Seven weeks of touring the mainland, losing our minds on good beer and long drives, and one nasty strip-search at the UK border later, we came back to play a few more shows and record a Peel Session. Now this we'd heard of! The Damned had recorded Peel sessions! We were a bit disappointed that John Peel himself wasn't there, but Buffin from Mott The Hoople was engineering, and that's worth something. Once we got going, it was over pretty quickly. We ran through three of our own and "You Make Me Die" by one of our UK heroes, Billy Childish. The songs sound pretty good to me, fast and loose.

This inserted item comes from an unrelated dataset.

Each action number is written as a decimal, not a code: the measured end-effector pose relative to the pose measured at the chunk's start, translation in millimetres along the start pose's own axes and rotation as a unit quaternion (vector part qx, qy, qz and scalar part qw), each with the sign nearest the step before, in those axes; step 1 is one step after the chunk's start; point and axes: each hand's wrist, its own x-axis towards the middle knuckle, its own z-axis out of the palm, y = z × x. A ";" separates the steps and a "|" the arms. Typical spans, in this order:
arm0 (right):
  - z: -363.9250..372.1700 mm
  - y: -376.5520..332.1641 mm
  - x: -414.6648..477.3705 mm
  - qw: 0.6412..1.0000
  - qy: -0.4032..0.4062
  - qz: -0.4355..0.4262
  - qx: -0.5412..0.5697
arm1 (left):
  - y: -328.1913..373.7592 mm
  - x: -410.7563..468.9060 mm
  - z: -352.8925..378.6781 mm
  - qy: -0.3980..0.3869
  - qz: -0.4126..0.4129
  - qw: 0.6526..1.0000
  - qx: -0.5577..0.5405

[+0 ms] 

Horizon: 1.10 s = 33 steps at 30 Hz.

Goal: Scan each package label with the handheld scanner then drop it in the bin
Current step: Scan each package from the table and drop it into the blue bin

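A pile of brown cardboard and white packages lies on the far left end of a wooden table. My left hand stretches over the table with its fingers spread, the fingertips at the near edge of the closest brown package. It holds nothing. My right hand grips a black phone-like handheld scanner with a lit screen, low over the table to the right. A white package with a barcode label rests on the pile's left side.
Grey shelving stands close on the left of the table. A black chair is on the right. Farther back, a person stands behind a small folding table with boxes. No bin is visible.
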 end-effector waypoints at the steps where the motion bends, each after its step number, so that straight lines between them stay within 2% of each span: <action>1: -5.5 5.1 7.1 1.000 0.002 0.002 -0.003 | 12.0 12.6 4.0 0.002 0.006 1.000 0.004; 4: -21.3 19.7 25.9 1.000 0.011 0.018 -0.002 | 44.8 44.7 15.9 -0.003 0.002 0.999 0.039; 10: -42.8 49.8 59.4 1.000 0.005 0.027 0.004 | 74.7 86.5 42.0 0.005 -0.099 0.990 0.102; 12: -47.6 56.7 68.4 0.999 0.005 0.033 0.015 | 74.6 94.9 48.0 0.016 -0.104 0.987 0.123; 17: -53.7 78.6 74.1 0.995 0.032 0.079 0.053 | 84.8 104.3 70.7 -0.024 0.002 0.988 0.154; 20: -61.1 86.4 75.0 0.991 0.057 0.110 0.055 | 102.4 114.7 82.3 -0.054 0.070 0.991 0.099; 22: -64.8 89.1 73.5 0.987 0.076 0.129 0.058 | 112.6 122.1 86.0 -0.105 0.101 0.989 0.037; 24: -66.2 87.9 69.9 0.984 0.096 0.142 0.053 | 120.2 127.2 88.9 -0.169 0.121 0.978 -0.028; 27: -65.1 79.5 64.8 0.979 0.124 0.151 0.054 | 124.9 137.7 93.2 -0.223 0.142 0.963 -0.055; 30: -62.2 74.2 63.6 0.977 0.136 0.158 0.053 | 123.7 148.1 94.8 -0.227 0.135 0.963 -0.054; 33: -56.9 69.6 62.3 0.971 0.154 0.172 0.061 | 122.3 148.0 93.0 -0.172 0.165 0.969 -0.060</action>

If we'd had more time, we probably would have turned down the reverb a bit overall, but it sounded great in the control booth that day. I'm not sure Buffin would agree; he seemed a little put off by the whole thing.
Over the next few years we came to England a lot, saw the Sub Pop Explosion turn into the Seattle Explosion and Alternative and all that nonsense. We still thoght it was exciting and silly and still didn't read those magazines. Unfortunatly, we didn't so any other BBC recordings until 1995. I wish we had done another one in '91 or so but no such luck.
By 1995 lots of things were different, and Grunge was very dead. The journalist weren't quite so eager to talk with us anymore. That's OK, the whole thing never made much sense to us anyway. The session this time around was fun, we blasted out three of our own again and a hastily learned version of Roxy Music's "Editions Of You". So hastily learned, we played one of the three chords wrong. It's still my favourite take of the song, even after we tried it a couple more times down the line. The version of "Poison Water Poisons The Mind" is a very early, half-finished job, and I think I like it more than the final version on Tomorrow Hit Today, too.
A few months later, we came back for our third Reading Festival, and a few other gigs. I knew things were different when the official programme for the festival gave us a lukewarm "They used to be better" review. Thanks for the $20,000 and the bad review! The show was fine, but clearly the love affair was over. Dan thought the whole tour sucked, I just tought most of it did. Either way, we never came back to tour the UK. We came back once more, in September '98 for one great gig at the Garage and some interviews. Those magazines we never read didn't come near us this time...
Thanks go out to a ton of people over there. We had a blast!